Extract exactly and only the lines of the data below, starting at the line with "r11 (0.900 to" and stopping after the final line.

──────── Stored data

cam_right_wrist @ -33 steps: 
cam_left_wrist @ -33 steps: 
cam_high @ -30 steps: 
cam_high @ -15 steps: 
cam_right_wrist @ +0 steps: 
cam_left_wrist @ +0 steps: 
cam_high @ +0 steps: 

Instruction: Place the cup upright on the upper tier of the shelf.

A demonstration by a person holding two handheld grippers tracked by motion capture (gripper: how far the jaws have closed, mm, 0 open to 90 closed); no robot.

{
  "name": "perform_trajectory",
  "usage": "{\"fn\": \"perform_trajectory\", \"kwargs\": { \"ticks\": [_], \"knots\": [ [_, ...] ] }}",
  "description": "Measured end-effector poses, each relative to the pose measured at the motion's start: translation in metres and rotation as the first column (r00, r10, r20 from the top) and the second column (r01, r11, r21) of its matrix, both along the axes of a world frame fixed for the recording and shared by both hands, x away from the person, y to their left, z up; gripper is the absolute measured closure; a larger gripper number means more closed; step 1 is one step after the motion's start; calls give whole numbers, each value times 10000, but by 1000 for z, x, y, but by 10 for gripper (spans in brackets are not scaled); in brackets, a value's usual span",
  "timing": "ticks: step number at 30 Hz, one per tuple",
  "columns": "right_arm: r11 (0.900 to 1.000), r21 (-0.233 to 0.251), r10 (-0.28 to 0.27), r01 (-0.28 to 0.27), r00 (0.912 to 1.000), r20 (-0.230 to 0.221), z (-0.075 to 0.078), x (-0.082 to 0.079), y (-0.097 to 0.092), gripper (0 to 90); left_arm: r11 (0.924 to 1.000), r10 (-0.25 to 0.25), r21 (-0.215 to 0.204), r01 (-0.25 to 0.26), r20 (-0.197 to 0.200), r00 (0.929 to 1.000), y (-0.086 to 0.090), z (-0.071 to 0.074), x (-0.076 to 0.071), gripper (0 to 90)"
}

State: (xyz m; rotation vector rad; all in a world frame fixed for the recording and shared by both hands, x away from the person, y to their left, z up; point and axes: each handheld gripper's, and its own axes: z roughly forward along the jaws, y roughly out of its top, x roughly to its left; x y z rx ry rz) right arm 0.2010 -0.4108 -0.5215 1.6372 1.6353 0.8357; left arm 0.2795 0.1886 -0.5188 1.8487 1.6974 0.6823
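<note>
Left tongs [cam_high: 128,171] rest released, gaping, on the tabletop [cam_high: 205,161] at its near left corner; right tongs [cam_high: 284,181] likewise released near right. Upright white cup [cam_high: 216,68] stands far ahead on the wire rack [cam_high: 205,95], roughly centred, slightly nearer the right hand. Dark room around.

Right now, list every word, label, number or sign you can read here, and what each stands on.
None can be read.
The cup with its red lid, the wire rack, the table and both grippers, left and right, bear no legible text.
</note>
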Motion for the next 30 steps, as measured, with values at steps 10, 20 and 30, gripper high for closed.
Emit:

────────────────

Answer space.
  "columns": "right_arm: r11 (0.900 to 1.000), r21 (-0.233 to 0.251), r10 (-0.28 to 0.27), r01 (-0.28 to 0.27), r00 (0.912 to 1.000), r20 (-0.230 to 0.221), z (-0.075 to 0.078), x (-0.082 to 0.079), y (-0.097 to 0.092), gripper (0 to 90); left_arm: r11 (0.924 to 1.000), r10 (-0.25 to 0.25), r21 (-0.215 to 0.204), r01 (-0.25 to 0.26), r20 (-0.197 to 0.200), r00 (0.929 to 1.000), y (-0.086 to 0.090), z (-0.071 to 0.074), x (-0.076 to 0.071), gripper (0 to 90)"
}

State: (xyz m; rotation vector rad; all in a world frame fixed for the recording and shared by both hands, x away from the person, y to their left, z up; point and axes: each handheld gripper's, and its own axes: z roughly forward along the jaws, y roughly out of its top, x roughly to its left; x y z rx ry rz) right arm 0.2010 -0.4108 -0.5215 1.6372 1.6353 0.8357; left arm 0.2795 0.1886 -0.5188 1.8487 1.6974 0.6823
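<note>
Left tongs [cam_high: 128,171] rest released, gaping, on the tabletop [cam_high: 205,161] at its near left corner; right tongs [cam_high: 284,181] likewise released near right. Upright white cup [cam_high: 216,68] stands far ahead on the wire rack [cam_high: 205,95], roughly centred, slightly nearer the right hand. Dark room around.

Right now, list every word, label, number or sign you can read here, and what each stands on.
None can be read.
The cup with its red lid, the wire rack, the table and both grippers, left and right, bear no legible text.
</note>
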Motion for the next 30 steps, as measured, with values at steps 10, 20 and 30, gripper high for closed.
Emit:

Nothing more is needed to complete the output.